# Retractable Casters



## mrtrudeau23 (Sep 10, 2010)

We are working on a military type production at the moment which has barriers "around a base". These barriers have to move, have both sides face the audience and also have people walk on top of them. While our TD has come up with a solution to this problem, I was wondering if there is another way to do it.

Essentially, the units sit flush on the floor with casters underneath. The issue with all of this is that we can't use stage brakes for them. How would you raise the casters up off the floor, while not being able to reach them physically without turning the unit on it's side, to allow the unit to sit on the floor and not on the casters themselves?

Let me know if this is unclear, and I will try and give more detail.

Thanks!


----------



## Drmafreek (Sep 10, 2010)

There are a couple of different ways to have this happen, but the best is probably have the caster plates attached to a hydraulic or pneumatic system. This will cost a bit of money though, and if money is a problem, you could also look at jacking your caster, where in the down position they are able to move, and in the up position, the platforms sit on legs. I did that for a show last year, I'll take a look and see if I can't find my drawings some where.


----------



## n1ist (Sep 10, 2010)

Footer did the pneumatic lift system for a tree a while back.
Here's the link. He has some very good pictures showing the system there.

/mike


----------



## mrtrudeau23 (Sep 10, 2010)

Unfortunately money is a problem. It would have to be done manually.


----------



## MarshallPope (Sep 10, 2010)

We have an old typewriter desk at my church with retractable casters, and I believe that the idea could be adapted to work for this. However, I can't remember in enough detail exactly how it works. I can go by tomorrow and check.


----------



## sk8rsdad (Sep 10, 2010)

Mount the casters on a hinged plate recessed in the truck, then attach the hinged plate to a lever or cam/lever arrangement that extends the casters when you want to move the truck. A picture would be worth more than the above text description but I don't happen to have such a picture. Perhaps somebody else can figure out what I'm trying to say and draw one?


----------



## derekleffew (Sep 10, 2010)

Same idea as this work table:


New Yankee Workshop - New Yankee Workshop Collection - Work Table and Clamp Cart

For stability, pick up one end and pull the rope, raising the flippers, then set the end down. Repeat other end. (Near end of table in the photo.)
For movability, pick up one end and release the rope, allowing the flippers to lower and stabilize the hinged caster plate. Repeat other end. (Far end of table in the photo.)

*MarshallPope*'s typewriter desk, and my table saw base, use the same idea, but a different locking mechanism.

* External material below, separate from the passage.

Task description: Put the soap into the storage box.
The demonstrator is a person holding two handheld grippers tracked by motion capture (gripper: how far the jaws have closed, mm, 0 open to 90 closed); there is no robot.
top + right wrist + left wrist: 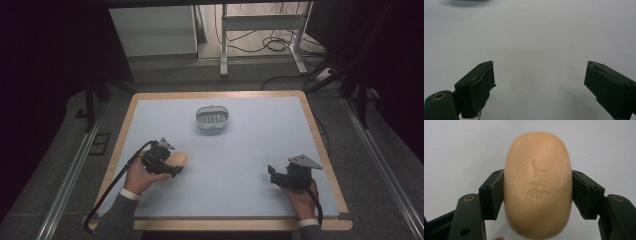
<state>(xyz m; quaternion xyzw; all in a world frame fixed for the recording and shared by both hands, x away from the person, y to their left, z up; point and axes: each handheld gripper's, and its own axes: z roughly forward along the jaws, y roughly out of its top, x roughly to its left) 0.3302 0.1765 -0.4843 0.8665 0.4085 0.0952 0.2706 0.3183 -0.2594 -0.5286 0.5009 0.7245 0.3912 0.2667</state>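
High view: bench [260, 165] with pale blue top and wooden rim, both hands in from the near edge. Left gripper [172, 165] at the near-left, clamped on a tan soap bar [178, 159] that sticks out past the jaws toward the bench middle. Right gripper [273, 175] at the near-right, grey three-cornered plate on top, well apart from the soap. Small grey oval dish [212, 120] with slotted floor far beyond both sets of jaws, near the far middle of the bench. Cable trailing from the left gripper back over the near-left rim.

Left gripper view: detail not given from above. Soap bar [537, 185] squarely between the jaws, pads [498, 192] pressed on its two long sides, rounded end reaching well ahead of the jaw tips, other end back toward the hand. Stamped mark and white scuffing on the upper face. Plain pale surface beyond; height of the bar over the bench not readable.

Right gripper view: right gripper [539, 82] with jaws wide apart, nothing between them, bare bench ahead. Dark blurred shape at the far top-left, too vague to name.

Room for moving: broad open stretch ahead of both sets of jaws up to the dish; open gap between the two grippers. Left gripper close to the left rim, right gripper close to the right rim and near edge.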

Amazon.com: DELTA 50-345 Universal Mobile Base (Wood Not Included): Home Improvement

EDIT: See the wiki entry lift jack.


sk8rsdad said:


> ... A picture would be worth more than the above text description but I don't happen to have such a picture. Perhaps somebody else can figure out what I'm trying to say and draw one?


Here's a cheesy sketch.


----------



## kicknargel (Sep 14, 2010)

You can do it with a setup similar to the pneumatic one, but rather than pneumatics use a bicycle brake-type cable fed to a lever hidden somewhere under an access panel.


----------



## MarshallPope (Sep 14, 2010)

Here is an idea that I quickly drew up, (very loosely) adapted from an antique typewriter desk with retractable casters. Basically, you would have a lever on each side, to which the casters would be mounted. In the middle, these would be attached to a ratcheting crank.


Sorry for the quality of the drawing; I did it fairly quickly in a less-than-great program.


----------